--- WORK TO COMPLETE ---
In the entries below, the lines from the one with "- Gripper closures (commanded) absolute" through the one with "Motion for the" are to be copied exactly; both ends count.

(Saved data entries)
____
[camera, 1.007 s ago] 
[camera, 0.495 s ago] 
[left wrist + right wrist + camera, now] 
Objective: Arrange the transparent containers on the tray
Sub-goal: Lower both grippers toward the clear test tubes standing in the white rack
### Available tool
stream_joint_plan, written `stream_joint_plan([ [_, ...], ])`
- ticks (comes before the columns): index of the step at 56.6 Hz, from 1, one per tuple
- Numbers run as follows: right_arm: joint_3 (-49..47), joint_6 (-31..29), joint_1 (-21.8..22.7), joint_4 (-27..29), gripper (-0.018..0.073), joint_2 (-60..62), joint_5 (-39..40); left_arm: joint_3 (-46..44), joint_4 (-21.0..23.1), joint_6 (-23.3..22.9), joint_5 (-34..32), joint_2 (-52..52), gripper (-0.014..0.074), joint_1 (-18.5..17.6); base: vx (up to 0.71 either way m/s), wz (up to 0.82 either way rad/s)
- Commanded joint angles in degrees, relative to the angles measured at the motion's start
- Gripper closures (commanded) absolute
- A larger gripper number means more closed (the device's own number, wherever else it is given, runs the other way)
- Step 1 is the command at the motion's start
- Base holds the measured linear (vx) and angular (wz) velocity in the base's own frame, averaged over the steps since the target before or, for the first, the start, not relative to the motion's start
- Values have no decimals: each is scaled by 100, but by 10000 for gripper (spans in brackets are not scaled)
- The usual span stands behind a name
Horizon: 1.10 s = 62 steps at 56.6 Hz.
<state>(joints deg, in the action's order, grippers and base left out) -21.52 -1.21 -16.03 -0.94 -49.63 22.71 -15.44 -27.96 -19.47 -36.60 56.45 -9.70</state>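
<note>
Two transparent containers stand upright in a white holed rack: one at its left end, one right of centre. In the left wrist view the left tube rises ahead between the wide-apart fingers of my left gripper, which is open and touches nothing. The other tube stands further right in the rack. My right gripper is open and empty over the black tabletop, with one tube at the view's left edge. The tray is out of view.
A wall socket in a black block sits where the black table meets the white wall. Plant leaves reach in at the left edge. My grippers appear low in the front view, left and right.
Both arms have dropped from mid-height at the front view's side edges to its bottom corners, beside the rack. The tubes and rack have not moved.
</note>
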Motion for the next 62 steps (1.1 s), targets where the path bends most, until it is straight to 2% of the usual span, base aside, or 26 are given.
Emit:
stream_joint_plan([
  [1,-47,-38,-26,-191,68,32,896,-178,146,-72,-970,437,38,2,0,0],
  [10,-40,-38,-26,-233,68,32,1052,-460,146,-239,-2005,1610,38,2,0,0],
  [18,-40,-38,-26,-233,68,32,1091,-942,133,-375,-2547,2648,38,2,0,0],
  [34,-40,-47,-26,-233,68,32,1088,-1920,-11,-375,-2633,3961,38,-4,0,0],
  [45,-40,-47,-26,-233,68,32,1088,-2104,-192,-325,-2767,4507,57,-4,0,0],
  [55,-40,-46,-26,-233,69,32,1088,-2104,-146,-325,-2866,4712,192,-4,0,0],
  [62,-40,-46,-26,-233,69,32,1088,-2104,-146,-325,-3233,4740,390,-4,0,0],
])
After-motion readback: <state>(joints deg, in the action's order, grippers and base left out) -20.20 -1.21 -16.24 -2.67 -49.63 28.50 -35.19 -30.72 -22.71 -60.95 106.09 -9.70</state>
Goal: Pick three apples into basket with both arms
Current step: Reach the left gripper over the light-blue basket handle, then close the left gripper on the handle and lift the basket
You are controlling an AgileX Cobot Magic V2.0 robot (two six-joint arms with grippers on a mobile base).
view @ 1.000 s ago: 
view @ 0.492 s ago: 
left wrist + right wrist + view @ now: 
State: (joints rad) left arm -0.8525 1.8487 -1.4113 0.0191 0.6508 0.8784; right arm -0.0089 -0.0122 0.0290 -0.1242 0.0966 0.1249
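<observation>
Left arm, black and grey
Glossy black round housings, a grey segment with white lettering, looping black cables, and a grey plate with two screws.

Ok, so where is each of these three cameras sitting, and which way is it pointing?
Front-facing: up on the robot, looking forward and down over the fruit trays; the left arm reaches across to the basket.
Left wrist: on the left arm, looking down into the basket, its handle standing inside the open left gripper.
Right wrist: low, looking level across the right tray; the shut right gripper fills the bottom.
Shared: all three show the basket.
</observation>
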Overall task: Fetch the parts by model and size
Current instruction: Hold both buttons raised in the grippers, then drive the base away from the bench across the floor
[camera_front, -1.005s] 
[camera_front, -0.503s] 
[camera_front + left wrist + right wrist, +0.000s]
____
--- SOLUTION TO THE EXERCISE ---
- Gripper closures (commanded) absolute
- A larger gripper number means more closed (the device's own number, wherever else it is given, runs the other way)
- Step 1 is the command at the motion's start
- Base holds the measured linear (vx) and angular (wz) velocity in the base's own frame, averaged over the steps since the target before or, for the first, the start, not relative to the motion's start
- Values have no decimals: each is scaled by 100, but by 10000 for gripper (spans in brackets are not scaled)
- The usual span stands behind a name
Horizon: 1.10 s = 62 steps at 56.6 Hz.
<state>(joints deg, in the action's order, grippers and base left out) -21.52 -1.21 -16.03 -0.94 -49.63 22.71 -15.44 -27.96 -19.47 -36.60 56.45 -9.70</state>
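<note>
Two transparent containers stand upright in a white holed rack: one at its left end, one right of centre. In the left wrist view the left tube rises ahead between the wide-apart fingers of my left gripper, which is open and touches nothing. The other tube stands further right in the rack. My right gripper is open and empty over the black tabletop, with one tube at the view's left edge. The tray is out of view.
A wall socket in a black block sits where the black table meets the white wall. Plant leaves reach in at the left edge. My grippers appear low in the front view, left and right.
Both arms have dropped from mid-height at the front view's side edges to its bottom corners, beside the rack. The tubes and rack have not moved.
</note>
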Motion for the next 62 steps (1.1 s), targets where the path bends most, until it is straight to 2% of the usual span, base aside, or 26 are given.

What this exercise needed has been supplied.